» Problem: From the listing below, output the lines between the one with "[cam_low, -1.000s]" and the one with "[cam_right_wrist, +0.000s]", including those two, and nothing else. Pictures are not copied.

» Data extract:
--*--

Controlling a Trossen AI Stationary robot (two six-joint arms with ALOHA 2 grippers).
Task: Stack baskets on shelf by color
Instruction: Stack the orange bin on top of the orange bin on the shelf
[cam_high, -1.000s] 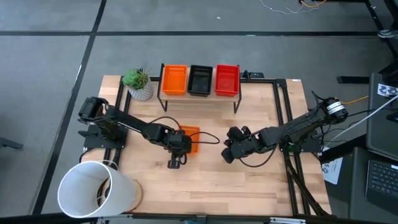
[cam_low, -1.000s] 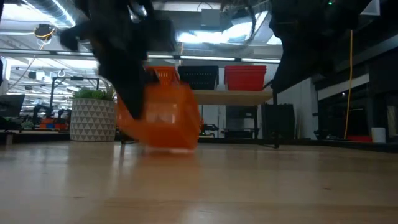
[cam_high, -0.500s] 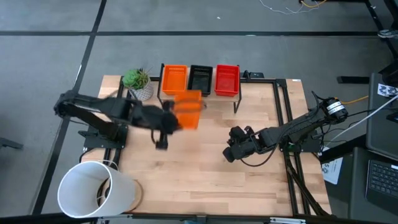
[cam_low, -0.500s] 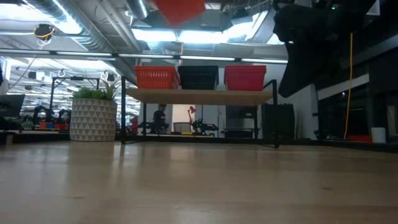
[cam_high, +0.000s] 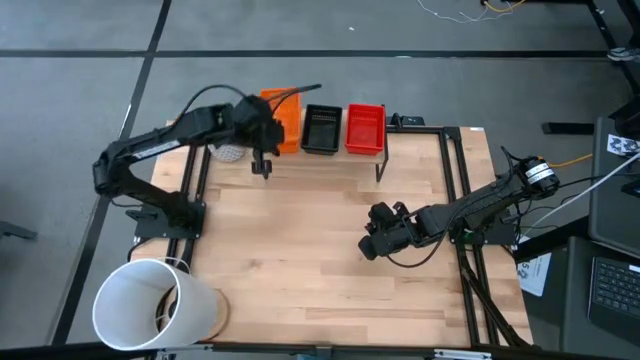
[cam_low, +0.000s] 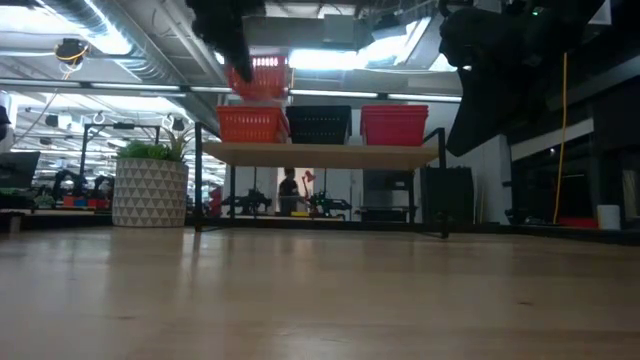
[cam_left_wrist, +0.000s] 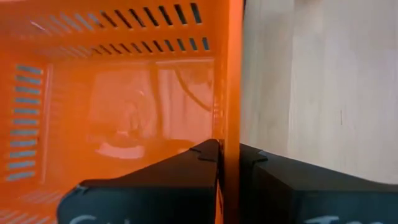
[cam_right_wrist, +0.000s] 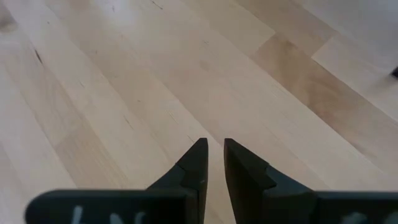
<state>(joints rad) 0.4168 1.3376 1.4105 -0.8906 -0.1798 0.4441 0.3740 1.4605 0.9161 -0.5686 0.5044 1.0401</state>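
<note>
Tabletop (cam_high: 320, 260) bare | left gripper (cam_left_wrist: 229, 155) clamps orange basket (cam_low: 260, 78) above shelf (cam_low: 320, 153)

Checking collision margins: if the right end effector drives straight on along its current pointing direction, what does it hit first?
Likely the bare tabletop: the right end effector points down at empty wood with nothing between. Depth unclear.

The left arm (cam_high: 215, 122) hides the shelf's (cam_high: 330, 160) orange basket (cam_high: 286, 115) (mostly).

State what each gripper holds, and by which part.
Left gripper: an orange basket, pinched by its side wall. Right gripper: nothing.
</note>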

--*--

» Output of the task:
[cam_low, -1.000s] 
[cam_high, -0.500s] 
[cam_low, -0.500s] 
[cam_high, +0.000s] 
[cam_low, +0.000s] 
[cam_left_wrist, +0.000s] 
[cam_right_wrist, +0.000s] 

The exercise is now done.